Der weite Weg zum Kunden

31.08.2001
Von 
Daniela Hoffmann ist freie IT-Fachjournalistin in Berlin.

Ganz ähnlich sieht Markus Schwarz, Geschäftsführer des Call-Center-Dienstleisters Sellbytel GmbH, die Situation: "Es gibt im Grunde kein großes Industrieunternehmen, das die Thematik vollständig im Griff hat." Nicht nur im Unternehmen selbst stehe das CC zwischen den Stühlen der Abteilungen, auch die Hersteller kämen aus verschiedenen Ecken, etwa Siebel aus dem Vertrieb oder Remedy aus dem Service-Bereich.

Tatsächlich sieht Kolm schon bei so banal klingenden Themen wie E-Mail-Management noch erheblichen Handlungsbedarf. "Die Integration der E-Mail-Kommunikation in das Call Center ist heute in den wenigsten Fällen realisiert", sagt der Call-Center-Experte. Die Unternehmen wüssten meist nicht, wie viel elektronische Post sie bekommen, da sie sich auf diverse Personen und Abteilungen verteile.

Zudem sei unklar, welches Niveau die Anfragen haben - zwischen einer Kataloganforderung und einer detaillierten Produktfrage lägen bei der Bearbeitungszeit Welten. Weil die E-Mail-Korrespondenz "nebenbei mitgemacht" werde, könnten die Unternehmen auch die Kosten dieser Form der Kommunikation nicht beziffern.

Dass sich an den vielbeklagten Missständen bei der Bearbeitung elektronischer Post in den Unternehmen wenig geändert hat, zeigte erst kürzlich eine Studie des E-Services-Anbieters E-Gain unter 20 deutschen Finanzdienstleistern - in einer Branche, die immerhin beim E-CRM als Vorreiter gilt. Nur 58 Prozent der Kundenanfragen per elektronischer Post wurden demnach innerhalb von fünf Tagen beantwortet. Innerhalb eines Tages antworteten lediglich sechs Banken.

Die Hoffnung, dass die Zahl elektronisch eingehender Anfragen in Zukunft sinken könnte und sich das Problem somit selbst entschärft, scheint auch vergeblich. Laut den Marktforschern von Datamonitor soll sich der Anteil von Kundenanfragen, die per E-Mail eintreffen, bis zum Jahr 2003 auf 18 Prozent verdreifachen, während die Telefonate auf 74 Prozent zurückgehen.

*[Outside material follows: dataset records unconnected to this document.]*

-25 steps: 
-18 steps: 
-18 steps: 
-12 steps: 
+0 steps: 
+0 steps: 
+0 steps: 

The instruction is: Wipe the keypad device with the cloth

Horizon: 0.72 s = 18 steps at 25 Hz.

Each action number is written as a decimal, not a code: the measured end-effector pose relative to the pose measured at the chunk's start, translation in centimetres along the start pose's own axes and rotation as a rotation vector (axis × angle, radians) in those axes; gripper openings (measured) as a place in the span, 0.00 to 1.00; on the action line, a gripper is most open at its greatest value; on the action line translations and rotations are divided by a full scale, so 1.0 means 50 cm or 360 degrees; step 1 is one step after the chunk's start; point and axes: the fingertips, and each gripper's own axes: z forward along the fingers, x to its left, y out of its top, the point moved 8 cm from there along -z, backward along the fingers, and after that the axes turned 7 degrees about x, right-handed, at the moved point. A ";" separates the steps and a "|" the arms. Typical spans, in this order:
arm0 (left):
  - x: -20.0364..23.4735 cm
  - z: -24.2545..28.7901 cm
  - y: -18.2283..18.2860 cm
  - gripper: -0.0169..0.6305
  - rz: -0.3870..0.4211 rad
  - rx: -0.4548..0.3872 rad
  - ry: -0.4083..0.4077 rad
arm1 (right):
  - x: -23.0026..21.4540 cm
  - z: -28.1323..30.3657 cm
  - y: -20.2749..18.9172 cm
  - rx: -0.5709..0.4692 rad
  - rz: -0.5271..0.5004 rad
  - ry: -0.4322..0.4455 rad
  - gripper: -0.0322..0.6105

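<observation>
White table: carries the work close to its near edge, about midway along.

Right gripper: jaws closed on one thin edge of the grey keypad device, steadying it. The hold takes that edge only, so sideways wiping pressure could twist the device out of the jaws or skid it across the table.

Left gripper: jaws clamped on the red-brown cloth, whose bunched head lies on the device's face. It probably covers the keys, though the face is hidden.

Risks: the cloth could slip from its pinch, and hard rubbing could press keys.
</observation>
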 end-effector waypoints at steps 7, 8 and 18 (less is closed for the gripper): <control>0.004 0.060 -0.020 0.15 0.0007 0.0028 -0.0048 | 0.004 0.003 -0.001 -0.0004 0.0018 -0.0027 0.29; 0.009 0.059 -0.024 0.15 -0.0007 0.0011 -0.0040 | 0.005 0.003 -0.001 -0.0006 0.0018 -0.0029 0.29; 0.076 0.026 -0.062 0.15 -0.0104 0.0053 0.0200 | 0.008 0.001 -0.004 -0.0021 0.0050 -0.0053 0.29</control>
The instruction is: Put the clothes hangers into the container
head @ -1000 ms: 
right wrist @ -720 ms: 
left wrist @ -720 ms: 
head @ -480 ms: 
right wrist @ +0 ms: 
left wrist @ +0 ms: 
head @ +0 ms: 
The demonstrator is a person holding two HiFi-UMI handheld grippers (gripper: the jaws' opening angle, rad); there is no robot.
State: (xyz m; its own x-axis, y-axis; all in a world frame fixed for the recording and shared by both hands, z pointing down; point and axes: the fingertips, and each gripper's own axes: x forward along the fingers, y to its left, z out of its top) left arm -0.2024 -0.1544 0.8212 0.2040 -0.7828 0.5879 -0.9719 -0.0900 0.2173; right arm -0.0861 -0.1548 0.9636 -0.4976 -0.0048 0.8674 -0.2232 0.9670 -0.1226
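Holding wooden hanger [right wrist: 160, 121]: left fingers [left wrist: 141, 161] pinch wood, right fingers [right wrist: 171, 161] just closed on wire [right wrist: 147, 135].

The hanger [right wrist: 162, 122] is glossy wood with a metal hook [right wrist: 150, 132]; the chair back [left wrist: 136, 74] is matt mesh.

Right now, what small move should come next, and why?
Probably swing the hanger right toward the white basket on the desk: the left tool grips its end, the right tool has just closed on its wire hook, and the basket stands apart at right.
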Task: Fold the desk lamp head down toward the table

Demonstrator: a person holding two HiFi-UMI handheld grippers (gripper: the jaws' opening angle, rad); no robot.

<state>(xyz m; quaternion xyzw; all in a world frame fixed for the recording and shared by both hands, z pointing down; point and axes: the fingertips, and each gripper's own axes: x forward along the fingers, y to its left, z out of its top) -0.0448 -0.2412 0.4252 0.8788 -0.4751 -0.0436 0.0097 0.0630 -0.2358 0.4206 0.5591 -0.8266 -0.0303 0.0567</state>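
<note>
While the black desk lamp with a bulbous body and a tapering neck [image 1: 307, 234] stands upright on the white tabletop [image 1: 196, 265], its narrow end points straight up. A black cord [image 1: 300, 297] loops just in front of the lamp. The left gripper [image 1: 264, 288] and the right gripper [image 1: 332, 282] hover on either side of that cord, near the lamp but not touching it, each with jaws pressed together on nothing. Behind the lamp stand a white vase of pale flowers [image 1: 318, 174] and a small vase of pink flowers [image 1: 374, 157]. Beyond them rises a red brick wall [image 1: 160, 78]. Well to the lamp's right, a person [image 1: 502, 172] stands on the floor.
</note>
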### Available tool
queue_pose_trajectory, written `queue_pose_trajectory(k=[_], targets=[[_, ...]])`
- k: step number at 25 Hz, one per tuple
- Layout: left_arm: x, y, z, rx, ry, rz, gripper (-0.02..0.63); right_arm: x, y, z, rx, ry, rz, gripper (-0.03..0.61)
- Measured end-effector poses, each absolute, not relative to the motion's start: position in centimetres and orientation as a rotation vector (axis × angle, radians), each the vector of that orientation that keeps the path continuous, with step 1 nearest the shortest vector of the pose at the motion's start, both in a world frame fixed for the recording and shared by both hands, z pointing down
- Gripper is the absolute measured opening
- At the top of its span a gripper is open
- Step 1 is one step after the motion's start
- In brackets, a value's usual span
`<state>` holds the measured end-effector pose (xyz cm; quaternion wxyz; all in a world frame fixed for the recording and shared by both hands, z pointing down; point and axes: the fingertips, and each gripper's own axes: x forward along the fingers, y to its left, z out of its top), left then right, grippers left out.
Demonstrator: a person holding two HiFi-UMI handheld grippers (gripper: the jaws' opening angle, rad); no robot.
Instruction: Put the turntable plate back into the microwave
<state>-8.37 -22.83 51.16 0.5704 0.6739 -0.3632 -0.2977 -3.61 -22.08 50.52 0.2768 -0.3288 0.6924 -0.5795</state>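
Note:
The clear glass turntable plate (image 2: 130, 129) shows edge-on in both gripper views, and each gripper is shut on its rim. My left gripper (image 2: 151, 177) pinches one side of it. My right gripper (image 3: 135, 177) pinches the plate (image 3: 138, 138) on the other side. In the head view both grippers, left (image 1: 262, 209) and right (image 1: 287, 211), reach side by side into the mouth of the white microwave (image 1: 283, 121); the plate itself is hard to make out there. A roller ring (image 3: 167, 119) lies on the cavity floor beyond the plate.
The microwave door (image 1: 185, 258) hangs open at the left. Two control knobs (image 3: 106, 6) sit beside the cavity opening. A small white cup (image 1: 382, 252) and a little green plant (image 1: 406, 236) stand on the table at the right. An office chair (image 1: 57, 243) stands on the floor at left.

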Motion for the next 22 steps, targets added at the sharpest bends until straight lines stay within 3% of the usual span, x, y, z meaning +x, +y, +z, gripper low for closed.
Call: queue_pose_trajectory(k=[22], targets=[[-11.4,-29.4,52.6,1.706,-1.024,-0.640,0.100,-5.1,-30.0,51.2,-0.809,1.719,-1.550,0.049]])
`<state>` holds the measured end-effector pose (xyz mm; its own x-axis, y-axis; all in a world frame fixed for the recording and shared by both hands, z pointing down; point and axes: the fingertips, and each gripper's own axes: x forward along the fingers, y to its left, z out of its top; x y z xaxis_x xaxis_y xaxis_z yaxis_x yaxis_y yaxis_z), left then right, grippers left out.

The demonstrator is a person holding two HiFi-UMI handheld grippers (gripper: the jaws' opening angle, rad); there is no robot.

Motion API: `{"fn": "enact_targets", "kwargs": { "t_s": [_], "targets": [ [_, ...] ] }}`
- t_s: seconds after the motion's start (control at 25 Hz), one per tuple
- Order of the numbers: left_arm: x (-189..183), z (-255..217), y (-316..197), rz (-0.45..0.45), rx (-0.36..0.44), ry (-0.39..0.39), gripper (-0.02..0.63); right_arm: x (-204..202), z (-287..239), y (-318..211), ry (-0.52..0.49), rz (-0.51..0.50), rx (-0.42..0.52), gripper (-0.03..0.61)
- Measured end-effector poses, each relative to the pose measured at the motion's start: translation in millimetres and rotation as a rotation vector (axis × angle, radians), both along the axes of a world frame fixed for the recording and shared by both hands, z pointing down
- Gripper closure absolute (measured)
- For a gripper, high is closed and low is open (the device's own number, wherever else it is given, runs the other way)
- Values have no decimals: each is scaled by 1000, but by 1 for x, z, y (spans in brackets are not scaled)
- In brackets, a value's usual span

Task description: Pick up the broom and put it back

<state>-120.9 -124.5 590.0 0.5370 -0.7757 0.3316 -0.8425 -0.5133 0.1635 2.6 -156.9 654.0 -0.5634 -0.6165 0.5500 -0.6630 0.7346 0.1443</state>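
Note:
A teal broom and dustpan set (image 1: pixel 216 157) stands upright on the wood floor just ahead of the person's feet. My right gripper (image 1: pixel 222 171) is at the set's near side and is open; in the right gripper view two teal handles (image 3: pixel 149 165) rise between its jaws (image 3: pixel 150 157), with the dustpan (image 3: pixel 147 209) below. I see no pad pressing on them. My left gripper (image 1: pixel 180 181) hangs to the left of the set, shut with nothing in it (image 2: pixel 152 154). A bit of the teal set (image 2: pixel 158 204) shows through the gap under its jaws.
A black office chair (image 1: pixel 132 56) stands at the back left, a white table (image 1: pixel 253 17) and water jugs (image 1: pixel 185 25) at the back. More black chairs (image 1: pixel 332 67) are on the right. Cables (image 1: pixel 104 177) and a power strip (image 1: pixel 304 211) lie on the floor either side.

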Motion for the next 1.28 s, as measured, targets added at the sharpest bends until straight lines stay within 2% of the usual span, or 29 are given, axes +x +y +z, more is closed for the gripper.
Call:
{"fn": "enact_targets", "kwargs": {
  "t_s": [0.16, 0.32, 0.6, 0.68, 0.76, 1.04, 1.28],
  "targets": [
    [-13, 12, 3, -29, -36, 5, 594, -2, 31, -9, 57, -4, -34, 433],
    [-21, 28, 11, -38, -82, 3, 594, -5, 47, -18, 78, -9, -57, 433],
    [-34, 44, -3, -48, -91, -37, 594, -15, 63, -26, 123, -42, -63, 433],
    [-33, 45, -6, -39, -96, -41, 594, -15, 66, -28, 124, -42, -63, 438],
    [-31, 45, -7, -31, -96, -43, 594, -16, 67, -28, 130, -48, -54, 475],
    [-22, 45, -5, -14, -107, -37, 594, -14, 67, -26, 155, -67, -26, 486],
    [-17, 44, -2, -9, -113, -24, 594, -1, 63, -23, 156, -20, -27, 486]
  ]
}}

Auch Rieke Bönisch, Unternehmenssprecherin des E-Marketing-Anbieters L-Lynch, geht davon aus, dass sich Betriebe von der traditionellen Bearbeitung der Inbound-Kommunikation lösen müssen. Durch den Web-Auftritt kämen automatisch mehr Mail-Anfragen auf die Mitarbeiter zu, und ohne entsprechende Werkzeuge leide die Servicequalität. Bisher verspürten allerdings nur wenige Branchen den Druck, in das E-Mail-Management zu investieren. Mit einem ab September verfügbaren neuen Release 2.0 der Software E-Mail-Call-Center wolle man dem zu erwartenden Bedarf begegnen.